I am reading about 600 text files, and then parsing each file individually and add all the terms to a map so i can know the frequency of each word within the 600 files. (about 400MB).
My parser functions includes the following steps (ordered):
- find text between two tags, which is the relevant text to read in each file.
- lowecase all the text
- string.split with multiple delimiters.
- creating an arrayList with words like this: “aaa-aa”, then adding to the string splitted above, and discounting “aaa” and “aa” to the String []. (i did this because i wanted “-” to be a delimiter, but i also wanted “aaa-aa” to be one word only, and not “aaa” and “aa”.
- get the String [] and map to a Map = new HashMap … (word, frequency)
- print everything.
It is taking me about 8min and 48 seconds, in a dual-core 2.2GHz, 2GB Ram. I would like advice on how to speed this process up. Should I expect it to be this slow? And if possible, how can I know (in netbeans), which functions are taking more time to execute?
unique words found: 398752.
CODE:
File file = new File(dir);
String[] files = file.list();
for (int i = 0; i < files.length; i++) {
BufferedReader br = new BufferedReader(
new InputStreamReader(
new BufferedInputStream(
new FileInputStream(dir + files[i])), encoding));
try {
String line;
while ((line = br.readLine()) != null) {
parsedString = parseString(line); // parse the string
m = stringToMap(parsedString, m);
}
} finally {
br.close();
}
}
EDIT: Check this:
![enter image description here][1]
I don’t know what to conclude.
EDIT: 80% TIME USED WITH THIS FUNCTION
public String [] parseString(String sentence){
// separators; ,:;'"\/<>()[]*~^ºª+&%$ etc..
String[] parts = sentence.toLowerCase().split("[,\\s\\-:\\?\\!\\«\\»\\'\\´\\`\\\"\\.\\\\\\/()<>*º;+&ª%\\[\\]~^]");
Map<String, String> o = new HashMap<String, String>(); // save the hyphened words, aaa-bbb like Map<aaa,bbb>
Pattern pattern = Pattern.compile("(?<![A-Za-zÁÉÍÓÚÀÃÂÊÎÔÛáéíóúàãâêîôû-])[A-Za-zÁÉÍÓÚÀÃÂÊÎÔÛáéíóúàãâêîôû]+-[A-Za-zÁÉÍÓÚÀÃÂÊÎÔÛáéíóúàãâêîôû]+(?![A-Za-z-])");
Matcher matcher = pattern.matcher(sentence);
// Find all matches like this: ("aaa-bb or bbb-cc") and put it to map to later add this words to the original map and discount the single words "aaa-aa" like "aaa" and "aa"
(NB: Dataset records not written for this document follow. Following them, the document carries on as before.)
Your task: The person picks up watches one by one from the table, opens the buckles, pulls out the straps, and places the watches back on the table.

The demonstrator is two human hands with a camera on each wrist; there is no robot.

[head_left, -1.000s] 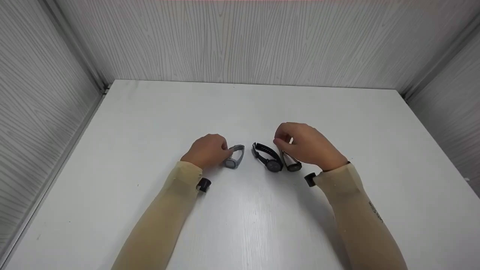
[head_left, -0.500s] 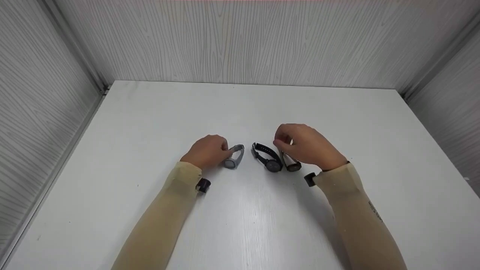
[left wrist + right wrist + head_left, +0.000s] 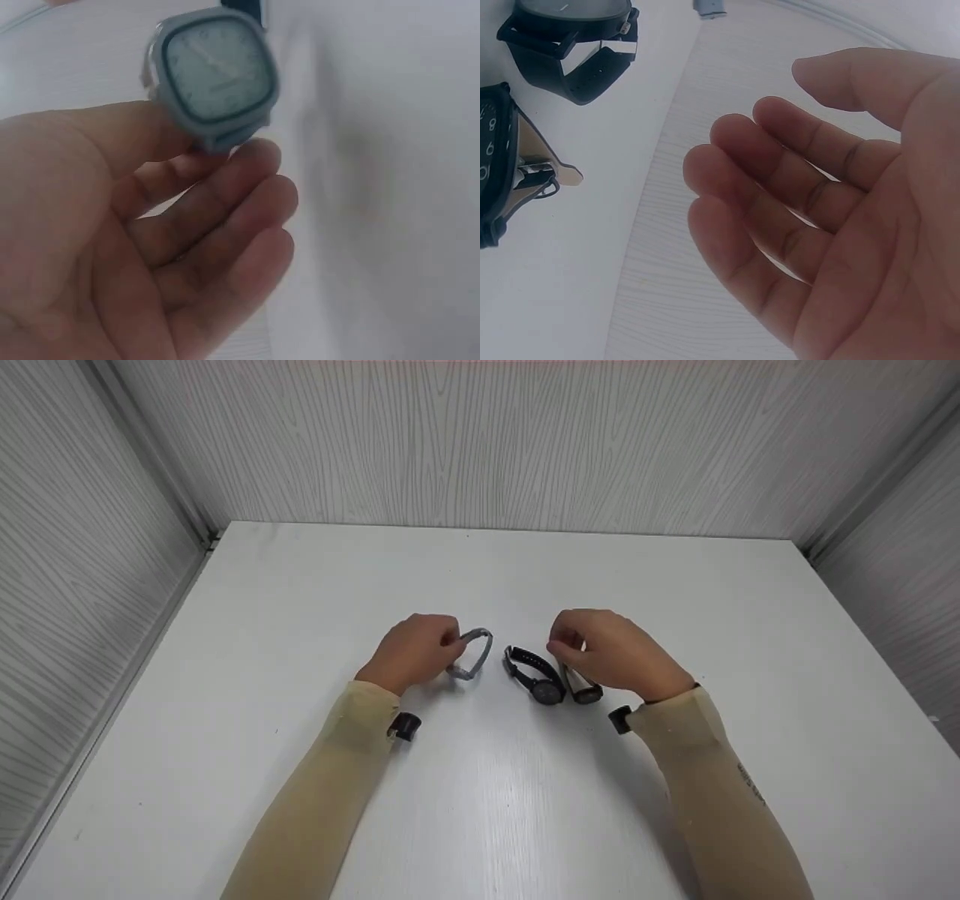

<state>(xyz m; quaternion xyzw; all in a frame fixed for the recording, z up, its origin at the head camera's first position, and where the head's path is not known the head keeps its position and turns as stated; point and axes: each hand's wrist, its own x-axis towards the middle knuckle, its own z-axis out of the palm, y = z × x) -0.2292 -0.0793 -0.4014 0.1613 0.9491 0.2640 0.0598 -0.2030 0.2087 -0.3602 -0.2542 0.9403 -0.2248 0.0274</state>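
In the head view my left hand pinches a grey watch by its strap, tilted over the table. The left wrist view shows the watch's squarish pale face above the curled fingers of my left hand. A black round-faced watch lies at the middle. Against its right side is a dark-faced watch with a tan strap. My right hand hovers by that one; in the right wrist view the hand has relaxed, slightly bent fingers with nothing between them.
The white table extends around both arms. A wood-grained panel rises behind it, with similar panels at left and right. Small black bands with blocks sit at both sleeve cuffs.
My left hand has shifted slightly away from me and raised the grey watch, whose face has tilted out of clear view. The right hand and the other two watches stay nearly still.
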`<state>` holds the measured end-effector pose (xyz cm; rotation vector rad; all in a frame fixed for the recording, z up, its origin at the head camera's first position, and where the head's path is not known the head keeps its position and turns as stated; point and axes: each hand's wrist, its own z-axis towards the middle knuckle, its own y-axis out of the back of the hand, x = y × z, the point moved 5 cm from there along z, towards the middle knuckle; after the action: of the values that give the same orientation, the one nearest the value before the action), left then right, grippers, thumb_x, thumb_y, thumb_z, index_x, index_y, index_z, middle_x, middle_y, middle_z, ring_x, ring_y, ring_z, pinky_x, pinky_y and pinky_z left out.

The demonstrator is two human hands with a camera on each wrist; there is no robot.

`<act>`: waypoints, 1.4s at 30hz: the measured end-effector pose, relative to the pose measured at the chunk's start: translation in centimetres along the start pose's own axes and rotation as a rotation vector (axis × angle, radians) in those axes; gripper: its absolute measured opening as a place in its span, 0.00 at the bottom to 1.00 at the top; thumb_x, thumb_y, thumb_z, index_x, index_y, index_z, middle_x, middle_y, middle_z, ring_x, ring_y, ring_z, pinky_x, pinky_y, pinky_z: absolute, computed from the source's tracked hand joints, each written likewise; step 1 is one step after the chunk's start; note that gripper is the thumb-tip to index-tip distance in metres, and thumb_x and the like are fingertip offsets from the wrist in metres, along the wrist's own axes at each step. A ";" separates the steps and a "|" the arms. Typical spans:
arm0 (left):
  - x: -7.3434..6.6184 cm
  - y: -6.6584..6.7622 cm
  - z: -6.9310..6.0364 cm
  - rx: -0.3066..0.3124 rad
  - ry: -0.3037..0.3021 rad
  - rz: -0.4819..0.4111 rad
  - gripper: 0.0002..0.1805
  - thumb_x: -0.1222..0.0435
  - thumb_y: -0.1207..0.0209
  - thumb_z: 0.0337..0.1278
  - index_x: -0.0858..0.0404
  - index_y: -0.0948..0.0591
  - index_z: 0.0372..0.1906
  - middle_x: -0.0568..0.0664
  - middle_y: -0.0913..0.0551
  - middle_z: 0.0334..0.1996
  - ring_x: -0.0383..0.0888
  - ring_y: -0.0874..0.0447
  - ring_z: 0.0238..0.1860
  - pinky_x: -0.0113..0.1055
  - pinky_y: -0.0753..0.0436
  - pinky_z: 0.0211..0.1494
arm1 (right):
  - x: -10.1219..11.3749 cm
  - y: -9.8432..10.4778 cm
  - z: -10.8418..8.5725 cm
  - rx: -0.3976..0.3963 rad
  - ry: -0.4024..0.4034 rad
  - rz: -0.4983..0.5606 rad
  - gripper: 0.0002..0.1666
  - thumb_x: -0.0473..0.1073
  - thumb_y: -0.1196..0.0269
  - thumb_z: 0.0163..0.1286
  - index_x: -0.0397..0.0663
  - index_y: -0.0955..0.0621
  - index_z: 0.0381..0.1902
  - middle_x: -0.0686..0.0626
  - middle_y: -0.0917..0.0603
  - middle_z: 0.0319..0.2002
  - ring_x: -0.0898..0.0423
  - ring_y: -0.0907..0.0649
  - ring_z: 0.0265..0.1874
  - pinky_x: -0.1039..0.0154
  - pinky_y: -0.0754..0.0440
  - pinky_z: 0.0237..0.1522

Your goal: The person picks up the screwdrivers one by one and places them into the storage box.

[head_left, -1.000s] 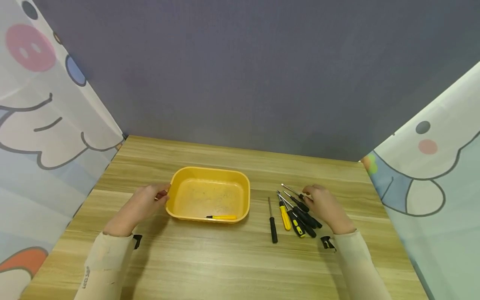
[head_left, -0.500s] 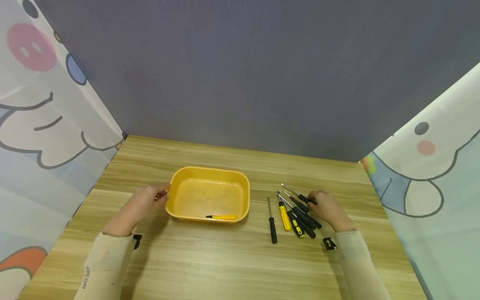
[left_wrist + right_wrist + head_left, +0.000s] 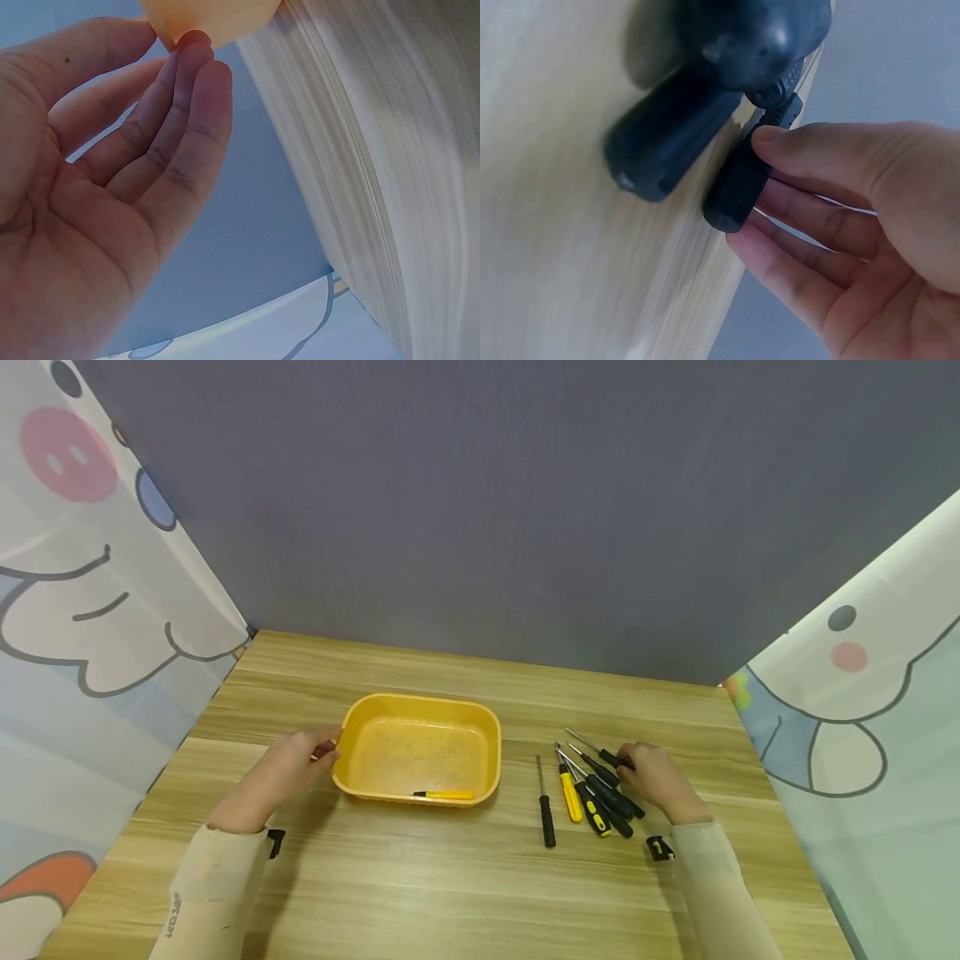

for(int i=0; matcher.find(); i++){
String [] tempo = matcher.group().split("-");
o.put(tempo[0], tempo[1]);
}
//System.out.println("words: " + o);
ArrayList temp = new ArrayList();
temp.addAll(Arrays.asList(parts));
for (Map.Entry<String, String> entry : o.entrySet()) {
String key = entry.getKey();
String value = entry.getValue();
temp.add(key+"-"+value);
if(temp.indexOf(key)!=-1){
temp.remove(temp.indexOf(key));
}
if(temp.indexOf(value)!=-1){
temp.remove(temp.indexOf(value));
}
}
String []strArray = new String[temp.size()];
temp.toArray(strArray);
return strArray;
}
600 files, each file about 0.5MB
EDIT3#- The pattern is no longer compiling each time a line is read. The new images are:

2: 
Be sure to increase your heap size, if you haven’t already, using -Xmx. For this app, the impact may be striking.
The parts of your code that are likely to have the largest performance impact are the ones that are executed the most – which are the parts you haven’t shown.
Update after memory screenshot
Look at all those Pattern$6 objects in the screenshot. I think you’re recompiling the pattern a lot – maybe for every line. That would take a lot of time.
Update 2 – after code added to question.
Yup – two patterns compiled on every line – the explicit one, and also the “-” in the split (much cheaper, of course). I wish they hadn’t added split() to String without it taking a compiled pattern as an argument. I see some other things that could be improved, but nothing else like the big compile. Just compile the pattern once, outside this function, maybe as a static class member.